16-year-old judo athlete Dylan Tully said becoming a referee has helped him improve his competition skills through giving him a deeper understanding of the sport.

The Canada Games alum got started in judo at just eight years old, and by age 11, he started refereeing as a way of showing his gratitude.

“I love giving back to the sport. I always found that judo had a big impact in my life. It made me into the person I am today. I found I’m more self confident about who I am.

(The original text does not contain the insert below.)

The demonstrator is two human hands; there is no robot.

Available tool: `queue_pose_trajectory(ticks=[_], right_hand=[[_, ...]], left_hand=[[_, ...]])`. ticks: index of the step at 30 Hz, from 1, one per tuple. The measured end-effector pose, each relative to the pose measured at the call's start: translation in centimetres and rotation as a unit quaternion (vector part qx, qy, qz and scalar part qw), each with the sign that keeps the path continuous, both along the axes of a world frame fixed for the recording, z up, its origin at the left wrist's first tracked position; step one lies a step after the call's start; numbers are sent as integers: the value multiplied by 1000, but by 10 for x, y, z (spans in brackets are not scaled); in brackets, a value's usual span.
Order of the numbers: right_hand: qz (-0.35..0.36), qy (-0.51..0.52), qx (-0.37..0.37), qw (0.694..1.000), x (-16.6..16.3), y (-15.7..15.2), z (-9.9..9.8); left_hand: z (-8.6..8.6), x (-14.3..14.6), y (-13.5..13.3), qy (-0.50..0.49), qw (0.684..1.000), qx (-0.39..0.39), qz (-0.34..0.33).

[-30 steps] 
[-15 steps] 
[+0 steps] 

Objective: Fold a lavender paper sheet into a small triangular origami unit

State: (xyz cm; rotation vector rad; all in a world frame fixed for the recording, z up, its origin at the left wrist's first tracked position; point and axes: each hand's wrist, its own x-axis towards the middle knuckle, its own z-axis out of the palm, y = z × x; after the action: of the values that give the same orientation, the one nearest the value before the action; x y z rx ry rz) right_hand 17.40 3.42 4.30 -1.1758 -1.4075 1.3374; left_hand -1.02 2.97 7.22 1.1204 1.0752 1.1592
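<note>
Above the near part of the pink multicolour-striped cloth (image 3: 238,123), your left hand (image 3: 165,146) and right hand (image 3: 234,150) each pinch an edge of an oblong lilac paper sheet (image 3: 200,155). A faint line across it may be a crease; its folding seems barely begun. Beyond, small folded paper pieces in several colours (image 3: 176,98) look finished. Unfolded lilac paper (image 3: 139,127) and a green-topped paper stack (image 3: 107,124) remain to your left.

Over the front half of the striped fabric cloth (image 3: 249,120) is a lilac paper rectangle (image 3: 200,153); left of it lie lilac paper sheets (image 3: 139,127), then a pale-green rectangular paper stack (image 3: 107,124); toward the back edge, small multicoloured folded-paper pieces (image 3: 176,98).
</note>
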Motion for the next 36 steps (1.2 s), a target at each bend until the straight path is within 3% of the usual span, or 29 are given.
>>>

So I love to give that opportunity for the kids coming up and adults as well, that opportunity to grow in those skills, too,” said Dylan. “And I think judo is fun!”


Getting His Start 

“I’ve always had a keen eye for the rules and I’ve always loved judo,” said Dylan.

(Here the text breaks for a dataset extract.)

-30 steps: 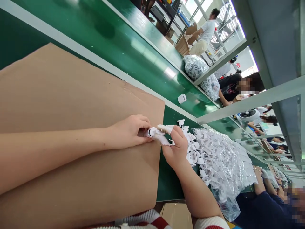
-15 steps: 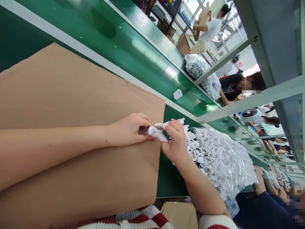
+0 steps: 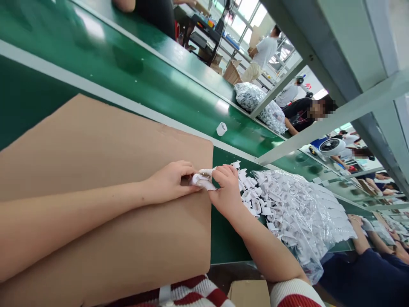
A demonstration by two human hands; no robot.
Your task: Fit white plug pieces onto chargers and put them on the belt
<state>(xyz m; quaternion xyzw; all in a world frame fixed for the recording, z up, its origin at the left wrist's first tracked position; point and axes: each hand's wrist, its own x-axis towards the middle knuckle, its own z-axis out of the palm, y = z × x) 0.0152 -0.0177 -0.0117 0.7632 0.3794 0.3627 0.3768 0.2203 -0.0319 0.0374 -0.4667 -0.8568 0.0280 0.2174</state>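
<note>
Over the right edge of the cardboard sheet, both hands meet at a small white plastic part. My left hand is closed, pinching it between thumb and fingers. White wrappings cover the thumb and index finger of my right hand, which grips the same part from the other side. Fingers hide much of the part, so its exact kind does not show. Just beyond my right hand lies a pile of loose white plastic parts, spilling from a clear plastic bag.
A single white plastic piece stands on the green conveyor belt past a pale rail. A metal frame post slants across the right. Full bags lie across the belt. Co-workers sit along the line; a cardboard box is below.
The camera view has shifted, so the background sits differently in the picture. Both hands stay together on the white part, with only slight finger movement.
</note>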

Putting those two things together, Dylan dove into the role starting with refereeing younger kids, and now refereeing people his age and older of all categories.

While it’s a lot of fun to referee, it’s also a time commitment, and Dylan is dedicated to continuously learning and evolving with the sport.

“In judo, the rules are always changing. I’m always trying to keep up with the new rules and new terms, new calls. So I think that’s something that’s a bit of a learning curve.”

He consistently studies the new rules online, but there’s another crucial way to learn — that is, firsthand guidance from the experienced officials around him.


Mentorship & Recruitment

“I also watch all the local referees and how they ref. I pick out the best points of how they do it, and I apply it to my own refereeing,” said Dylan.

Dylan understands this is a key piece about recruiting and training new officials in order to develop a strong community of officials in Manitoba.

Some of his mentors include his previous coach, Brian Case, who is also a referee, and current provincial team coach, Airton Nakamura. Dylan hopes he can be that reliable figure for other new officials, too.

“I think it’s important to have a mentor, someone you can depend on, [someone] you can [talk to] whenever you have questions. And I also want people to look up to me as a mentor. I think that’s really important to have.”


No Ref No Game

Dylan thinks the #NoRefNoGame campaign sparks an important conversation and awareness in the province.

“I think it’s important to keep the respect for officials. I think it encourages new officials to come forward. If you love the sport, I think you should be giving back to it. I think one of the ways you can give back to the sport is refereeing, coaching, [and so on] – I chose refereeing.”

As a result, he believes it’s an invaluable way to learn and experience a positive, lasting impact in your life through sport.

“You can grow in the knowledge of your sport, and you can grow overall as a person.”